ScribeTokens: Fixed-Vocabulary Tokenization of Digital Ink
Digital ink – the coordinate stream captured from stylus or touch input – lacks a unified representation. Continuous vector representations produce long sequences and suffer from training instability, while existing token representations require large vocabularies, face out-of-vocabulary issues, and underperform vectors on recognition. We propose ScribeTokens, a tokenization that decomposes pen movement into unit pixel steps. Together with two pen-state tokens, this fixed 10-token base vocabulary suffices to represent any digital ink and enables aggressive BPE compression. On handwritten text generation, ScribeTokens dramatically outperforms vectors (17.33% vs. 70.29% CER), showing tokens are far more effective for generation. On recognition, ScribeTokens is the only token representation to outperform vectors without pretraining. We further introduce next-ink-token prediction as a self-supervised pretraining strategy, which consistently improves recognition across all token-based models and accelerates convergence by up to 83x.
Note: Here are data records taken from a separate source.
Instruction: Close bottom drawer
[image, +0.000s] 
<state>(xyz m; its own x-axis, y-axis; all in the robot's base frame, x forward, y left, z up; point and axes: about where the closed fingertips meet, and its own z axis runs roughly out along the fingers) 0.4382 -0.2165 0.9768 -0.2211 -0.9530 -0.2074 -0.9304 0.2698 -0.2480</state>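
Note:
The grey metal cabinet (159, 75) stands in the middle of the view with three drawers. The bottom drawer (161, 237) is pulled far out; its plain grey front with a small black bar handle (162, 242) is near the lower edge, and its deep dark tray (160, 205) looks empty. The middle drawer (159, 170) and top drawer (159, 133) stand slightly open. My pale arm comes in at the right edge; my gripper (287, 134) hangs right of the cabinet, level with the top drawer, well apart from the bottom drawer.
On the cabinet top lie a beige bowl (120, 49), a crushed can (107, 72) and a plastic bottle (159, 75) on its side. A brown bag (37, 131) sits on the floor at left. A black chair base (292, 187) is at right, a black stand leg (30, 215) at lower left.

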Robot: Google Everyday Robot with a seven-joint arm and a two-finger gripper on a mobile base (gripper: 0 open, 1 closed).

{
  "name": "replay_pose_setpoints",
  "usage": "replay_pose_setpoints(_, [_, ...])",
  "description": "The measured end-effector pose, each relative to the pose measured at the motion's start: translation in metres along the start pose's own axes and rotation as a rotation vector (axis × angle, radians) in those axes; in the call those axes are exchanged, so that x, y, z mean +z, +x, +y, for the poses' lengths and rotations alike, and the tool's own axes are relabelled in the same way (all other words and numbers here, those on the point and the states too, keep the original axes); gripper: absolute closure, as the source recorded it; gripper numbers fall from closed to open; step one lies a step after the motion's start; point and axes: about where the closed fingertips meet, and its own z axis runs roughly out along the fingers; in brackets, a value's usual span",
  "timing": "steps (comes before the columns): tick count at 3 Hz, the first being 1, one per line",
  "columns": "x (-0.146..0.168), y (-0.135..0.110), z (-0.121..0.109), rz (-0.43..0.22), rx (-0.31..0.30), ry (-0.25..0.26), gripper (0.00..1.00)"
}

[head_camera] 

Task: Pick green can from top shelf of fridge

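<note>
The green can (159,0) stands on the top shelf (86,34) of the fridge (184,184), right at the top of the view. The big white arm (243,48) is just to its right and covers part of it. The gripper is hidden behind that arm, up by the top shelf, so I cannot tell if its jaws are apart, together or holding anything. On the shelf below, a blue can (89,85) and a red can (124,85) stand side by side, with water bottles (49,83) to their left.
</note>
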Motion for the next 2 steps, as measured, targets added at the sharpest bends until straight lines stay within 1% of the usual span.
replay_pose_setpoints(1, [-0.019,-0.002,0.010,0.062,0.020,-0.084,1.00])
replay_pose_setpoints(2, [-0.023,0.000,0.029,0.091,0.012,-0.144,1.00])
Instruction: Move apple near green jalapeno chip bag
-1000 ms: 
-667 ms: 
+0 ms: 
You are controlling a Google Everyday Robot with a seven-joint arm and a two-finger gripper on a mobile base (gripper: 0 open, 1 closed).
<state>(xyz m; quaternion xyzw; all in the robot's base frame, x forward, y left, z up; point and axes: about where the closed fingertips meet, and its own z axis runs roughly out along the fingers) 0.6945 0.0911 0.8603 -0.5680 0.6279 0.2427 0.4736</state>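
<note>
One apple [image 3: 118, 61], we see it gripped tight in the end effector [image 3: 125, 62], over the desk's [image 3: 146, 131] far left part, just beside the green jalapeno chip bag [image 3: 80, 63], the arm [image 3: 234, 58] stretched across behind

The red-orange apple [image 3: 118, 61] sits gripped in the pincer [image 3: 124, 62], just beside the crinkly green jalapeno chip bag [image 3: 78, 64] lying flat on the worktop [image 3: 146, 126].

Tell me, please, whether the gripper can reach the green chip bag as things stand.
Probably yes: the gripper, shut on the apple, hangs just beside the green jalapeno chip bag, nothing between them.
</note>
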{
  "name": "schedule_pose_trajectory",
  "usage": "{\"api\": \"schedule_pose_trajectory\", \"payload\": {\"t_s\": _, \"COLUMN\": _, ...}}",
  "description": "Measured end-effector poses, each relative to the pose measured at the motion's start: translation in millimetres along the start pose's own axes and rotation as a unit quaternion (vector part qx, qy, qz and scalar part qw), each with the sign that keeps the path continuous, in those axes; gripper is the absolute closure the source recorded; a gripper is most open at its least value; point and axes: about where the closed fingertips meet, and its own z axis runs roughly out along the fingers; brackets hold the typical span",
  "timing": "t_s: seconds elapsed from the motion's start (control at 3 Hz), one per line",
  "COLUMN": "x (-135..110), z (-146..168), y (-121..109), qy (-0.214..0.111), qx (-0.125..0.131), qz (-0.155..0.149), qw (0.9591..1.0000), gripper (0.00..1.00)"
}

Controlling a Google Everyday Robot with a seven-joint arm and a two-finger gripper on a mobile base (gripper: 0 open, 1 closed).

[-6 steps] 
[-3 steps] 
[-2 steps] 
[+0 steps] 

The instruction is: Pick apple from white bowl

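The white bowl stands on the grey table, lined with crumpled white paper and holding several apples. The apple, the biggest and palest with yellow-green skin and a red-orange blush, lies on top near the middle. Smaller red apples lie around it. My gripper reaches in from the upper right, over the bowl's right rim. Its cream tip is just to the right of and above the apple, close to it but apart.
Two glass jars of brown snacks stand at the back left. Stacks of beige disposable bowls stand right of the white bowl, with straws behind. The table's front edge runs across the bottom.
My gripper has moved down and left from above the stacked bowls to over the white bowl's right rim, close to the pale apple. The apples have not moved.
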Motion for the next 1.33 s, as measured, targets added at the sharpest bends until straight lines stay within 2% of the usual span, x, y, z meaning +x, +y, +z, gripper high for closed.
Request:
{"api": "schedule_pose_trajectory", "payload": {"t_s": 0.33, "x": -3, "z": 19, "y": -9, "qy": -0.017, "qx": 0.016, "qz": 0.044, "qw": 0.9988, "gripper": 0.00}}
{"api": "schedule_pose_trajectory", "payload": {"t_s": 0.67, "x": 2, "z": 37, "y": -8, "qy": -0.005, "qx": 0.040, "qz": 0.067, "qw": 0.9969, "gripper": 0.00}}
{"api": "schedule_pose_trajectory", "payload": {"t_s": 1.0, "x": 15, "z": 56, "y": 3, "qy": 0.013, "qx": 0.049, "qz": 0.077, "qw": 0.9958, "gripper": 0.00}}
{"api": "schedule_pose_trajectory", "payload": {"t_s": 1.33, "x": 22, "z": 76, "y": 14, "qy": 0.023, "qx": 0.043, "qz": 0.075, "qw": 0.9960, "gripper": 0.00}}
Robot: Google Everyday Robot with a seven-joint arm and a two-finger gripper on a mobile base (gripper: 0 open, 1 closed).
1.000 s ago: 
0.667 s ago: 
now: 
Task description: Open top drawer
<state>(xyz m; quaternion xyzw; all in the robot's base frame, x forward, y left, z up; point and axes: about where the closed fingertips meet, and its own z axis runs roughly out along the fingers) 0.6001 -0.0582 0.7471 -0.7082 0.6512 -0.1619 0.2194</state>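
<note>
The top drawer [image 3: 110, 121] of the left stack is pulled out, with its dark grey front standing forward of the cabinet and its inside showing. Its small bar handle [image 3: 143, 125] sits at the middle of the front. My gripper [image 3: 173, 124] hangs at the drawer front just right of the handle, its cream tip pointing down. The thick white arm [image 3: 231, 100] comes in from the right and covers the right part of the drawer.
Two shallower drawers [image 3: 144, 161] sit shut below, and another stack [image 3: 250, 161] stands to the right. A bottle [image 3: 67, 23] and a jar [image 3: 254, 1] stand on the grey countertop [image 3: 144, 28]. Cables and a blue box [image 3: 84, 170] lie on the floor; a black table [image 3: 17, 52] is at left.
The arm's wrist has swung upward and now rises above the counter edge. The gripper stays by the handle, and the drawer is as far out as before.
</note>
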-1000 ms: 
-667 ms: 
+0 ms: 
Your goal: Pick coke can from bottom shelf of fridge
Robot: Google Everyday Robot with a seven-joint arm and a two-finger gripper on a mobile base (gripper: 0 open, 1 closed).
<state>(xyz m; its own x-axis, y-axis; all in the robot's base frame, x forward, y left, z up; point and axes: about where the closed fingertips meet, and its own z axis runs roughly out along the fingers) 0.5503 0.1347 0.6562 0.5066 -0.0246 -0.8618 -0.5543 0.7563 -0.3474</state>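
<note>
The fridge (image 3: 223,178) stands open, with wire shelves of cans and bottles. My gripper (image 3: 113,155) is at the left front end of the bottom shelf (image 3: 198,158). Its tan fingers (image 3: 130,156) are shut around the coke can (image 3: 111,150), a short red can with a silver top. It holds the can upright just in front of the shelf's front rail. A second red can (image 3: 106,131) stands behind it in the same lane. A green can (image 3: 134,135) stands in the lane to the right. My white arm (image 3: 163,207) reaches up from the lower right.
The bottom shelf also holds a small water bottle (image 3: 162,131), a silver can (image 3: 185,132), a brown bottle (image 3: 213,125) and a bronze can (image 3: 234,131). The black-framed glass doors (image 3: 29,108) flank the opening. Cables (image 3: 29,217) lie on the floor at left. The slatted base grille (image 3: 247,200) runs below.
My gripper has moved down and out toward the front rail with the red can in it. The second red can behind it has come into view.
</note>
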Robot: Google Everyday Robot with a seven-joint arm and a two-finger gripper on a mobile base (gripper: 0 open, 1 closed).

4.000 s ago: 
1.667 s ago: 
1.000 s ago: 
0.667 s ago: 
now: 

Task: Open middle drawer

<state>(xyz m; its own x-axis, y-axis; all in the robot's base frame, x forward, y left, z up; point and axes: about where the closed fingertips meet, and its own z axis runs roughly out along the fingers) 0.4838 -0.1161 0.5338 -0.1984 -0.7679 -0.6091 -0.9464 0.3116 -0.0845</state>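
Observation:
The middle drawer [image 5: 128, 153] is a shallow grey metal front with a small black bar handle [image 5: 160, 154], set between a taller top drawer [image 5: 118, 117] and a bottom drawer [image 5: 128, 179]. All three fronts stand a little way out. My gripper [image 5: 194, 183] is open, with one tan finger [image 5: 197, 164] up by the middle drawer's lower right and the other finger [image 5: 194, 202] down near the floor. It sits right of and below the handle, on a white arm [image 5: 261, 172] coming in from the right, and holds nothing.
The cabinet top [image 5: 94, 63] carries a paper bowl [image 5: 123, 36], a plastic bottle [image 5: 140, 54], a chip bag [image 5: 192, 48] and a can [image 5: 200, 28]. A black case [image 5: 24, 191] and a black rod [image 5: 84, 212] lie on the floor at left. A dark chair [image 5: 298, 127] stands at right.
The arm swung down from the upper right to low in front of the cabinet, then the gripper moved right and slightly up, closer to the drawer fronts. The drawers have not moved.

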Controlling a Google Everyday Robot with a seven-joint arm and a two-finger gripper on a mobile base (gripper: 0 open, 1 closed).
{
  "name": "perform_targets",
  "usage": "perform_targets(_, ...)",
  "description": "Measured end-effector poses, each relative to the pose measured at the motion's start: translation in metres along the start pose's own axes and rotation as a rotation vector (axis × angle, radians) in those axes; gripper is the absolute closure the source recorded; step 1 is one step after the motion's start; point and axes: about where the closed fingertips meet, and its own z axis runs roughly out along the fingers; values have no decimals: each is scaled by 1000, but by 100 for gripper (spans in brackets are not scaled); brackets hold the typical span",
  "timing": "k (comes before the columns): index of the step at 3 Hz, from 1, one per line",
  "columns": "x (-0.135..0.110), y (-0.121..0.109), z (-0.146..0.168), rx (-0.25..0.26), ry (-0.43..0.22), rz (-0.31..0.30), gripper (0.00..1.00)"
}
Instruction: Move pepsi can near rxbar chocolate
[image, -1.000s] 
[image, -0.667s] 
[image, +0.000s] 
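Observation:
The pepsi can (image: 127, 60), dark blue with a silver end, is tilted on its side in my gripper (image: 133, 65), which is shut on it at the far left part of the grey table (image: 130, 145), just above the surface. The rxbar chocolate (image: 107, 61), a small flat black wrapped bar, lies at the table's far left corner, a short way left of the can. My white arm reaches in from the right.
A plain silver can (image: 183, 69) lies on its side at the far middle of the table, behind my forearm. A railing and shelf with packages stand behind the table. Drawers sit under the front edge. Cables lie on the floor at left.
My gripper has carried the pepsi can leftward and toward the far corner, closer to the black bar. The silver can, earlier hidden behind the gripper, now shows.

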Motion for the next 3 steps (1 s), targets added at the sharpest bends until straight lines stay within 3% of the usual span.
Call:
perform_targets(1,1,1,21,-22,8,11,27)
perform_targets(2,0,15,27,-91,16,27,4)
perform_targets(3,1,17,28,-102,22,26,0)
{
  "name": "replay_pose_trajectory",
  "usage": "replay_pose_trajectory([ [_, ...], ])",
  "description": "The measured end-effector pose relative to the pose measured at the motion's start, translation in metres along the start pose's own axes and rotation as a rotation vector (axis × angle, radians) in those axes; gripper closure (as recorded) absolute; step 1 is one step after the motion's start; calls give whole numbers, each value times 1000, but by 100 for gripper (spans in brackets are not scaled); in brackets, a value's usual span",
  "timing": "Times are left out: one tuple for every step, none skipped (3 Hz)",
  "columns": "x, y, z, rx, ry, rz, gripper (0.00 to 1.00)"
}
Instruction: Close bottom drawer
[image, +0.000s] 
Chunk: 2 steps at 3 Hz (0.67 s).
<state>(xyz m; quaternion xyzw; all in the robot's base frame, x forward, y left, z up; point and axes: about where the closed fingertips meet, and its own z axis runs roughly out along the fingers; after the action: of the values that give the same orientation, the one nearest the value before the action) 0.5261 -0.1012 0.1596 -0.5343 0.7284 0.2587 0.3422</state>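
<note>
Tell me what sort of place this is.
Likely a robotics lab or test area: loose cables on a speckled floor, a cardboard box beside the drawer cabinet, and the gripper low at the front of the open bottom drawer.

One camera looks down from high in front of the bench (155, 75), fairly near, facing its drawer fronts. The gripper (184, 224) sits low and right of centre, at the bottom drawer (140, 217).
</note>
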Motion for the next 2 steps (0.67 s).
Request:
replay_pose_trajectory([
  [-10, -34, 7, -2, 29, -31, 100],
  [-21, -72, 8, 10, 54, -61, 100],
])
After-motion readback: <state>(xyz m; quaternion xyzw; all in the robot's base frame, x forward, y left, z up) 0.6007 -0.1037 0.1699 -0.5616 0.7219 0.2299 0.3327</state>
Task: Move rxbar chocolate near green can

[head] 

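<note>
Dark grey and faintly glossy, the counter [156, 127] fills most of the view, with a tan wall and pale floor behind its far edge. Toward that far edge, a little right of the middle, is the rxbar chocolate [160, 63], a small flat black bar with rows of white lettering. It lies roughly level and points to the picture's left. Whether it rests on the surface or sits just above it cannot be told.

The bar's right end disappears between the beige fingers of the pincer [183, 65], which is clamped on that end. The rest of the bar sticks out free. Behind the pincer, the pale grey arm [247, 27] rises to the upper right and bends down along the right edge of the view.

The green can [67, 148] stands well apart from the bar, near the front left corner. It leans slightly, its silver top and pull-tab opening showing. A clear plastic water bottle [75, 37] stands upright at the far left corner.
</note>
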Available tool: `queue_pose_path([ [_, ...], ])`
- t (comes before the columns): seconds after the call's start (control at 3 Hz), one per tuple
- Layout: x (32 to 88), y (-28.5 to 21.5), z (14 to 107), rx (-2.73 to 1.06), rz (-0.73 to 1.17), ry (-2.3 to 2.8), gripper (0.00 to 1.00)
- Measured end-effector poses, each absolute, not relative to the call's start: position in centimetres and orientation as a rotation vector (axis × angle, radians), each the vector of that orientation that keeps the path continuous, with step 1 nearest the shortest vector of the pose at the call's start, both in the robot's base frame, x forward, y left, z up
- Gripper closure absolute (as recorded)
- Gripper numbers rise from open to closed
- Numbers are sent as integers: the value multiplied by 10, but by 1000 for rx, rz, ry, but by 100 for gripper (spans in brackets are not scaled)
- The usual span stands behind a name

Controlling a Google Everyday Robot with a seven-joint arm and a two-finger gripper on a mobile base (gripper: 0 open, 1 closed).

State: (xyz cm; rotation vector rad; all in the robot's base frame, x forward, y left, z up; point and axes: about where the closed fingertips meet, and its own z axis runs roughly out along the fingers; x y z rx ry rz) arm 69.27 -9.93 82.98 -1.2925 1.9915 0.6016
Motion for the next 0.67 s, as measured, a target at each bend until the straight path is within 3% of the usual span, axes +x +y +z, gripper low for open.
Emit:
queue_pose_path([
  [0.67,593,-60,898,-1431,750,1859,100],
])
With pretraining, ScribeTokens achieves the best recognition results across all representations on both datasets (8.27% CER on IAM, 9.83% on DeepWriting).
💡 Research Summary
The paper addresses the long‑standing problem of how to represent digital ink—sequences of (x, y) coordinates captured from a stylus or touch device—in a way that is both compact and amenable to modern sequence models. Existing approaches fall into two camps. Continuous‑vector representations (e.g., Point‑3, Point‑5) keep the raw coordinates (often with pen‑up/down flags) and feed them to mixture‑density networks (MDNs) for generation. While conceptually simple, these methods produce very long sequences, require careful normalization, and suffer from numerical instability and mode collapse during training. Token‑based representations, on the other hand, discretize the ink into symbols, enabling Byte‑Pair Encoding (BPE) compression and stable cross‑entropy training. However, prior tokenizations either need large base vocabularies that grow with canvas resolution (AbsTokens, RelTokens), suffer from out‑of‑vocabulary (OOV) failures, or generate fragile syntactic strings that can become unparsable (TextTokens). Moreover, previous token schemes underperform vectors on handwriting recognition benchmarks.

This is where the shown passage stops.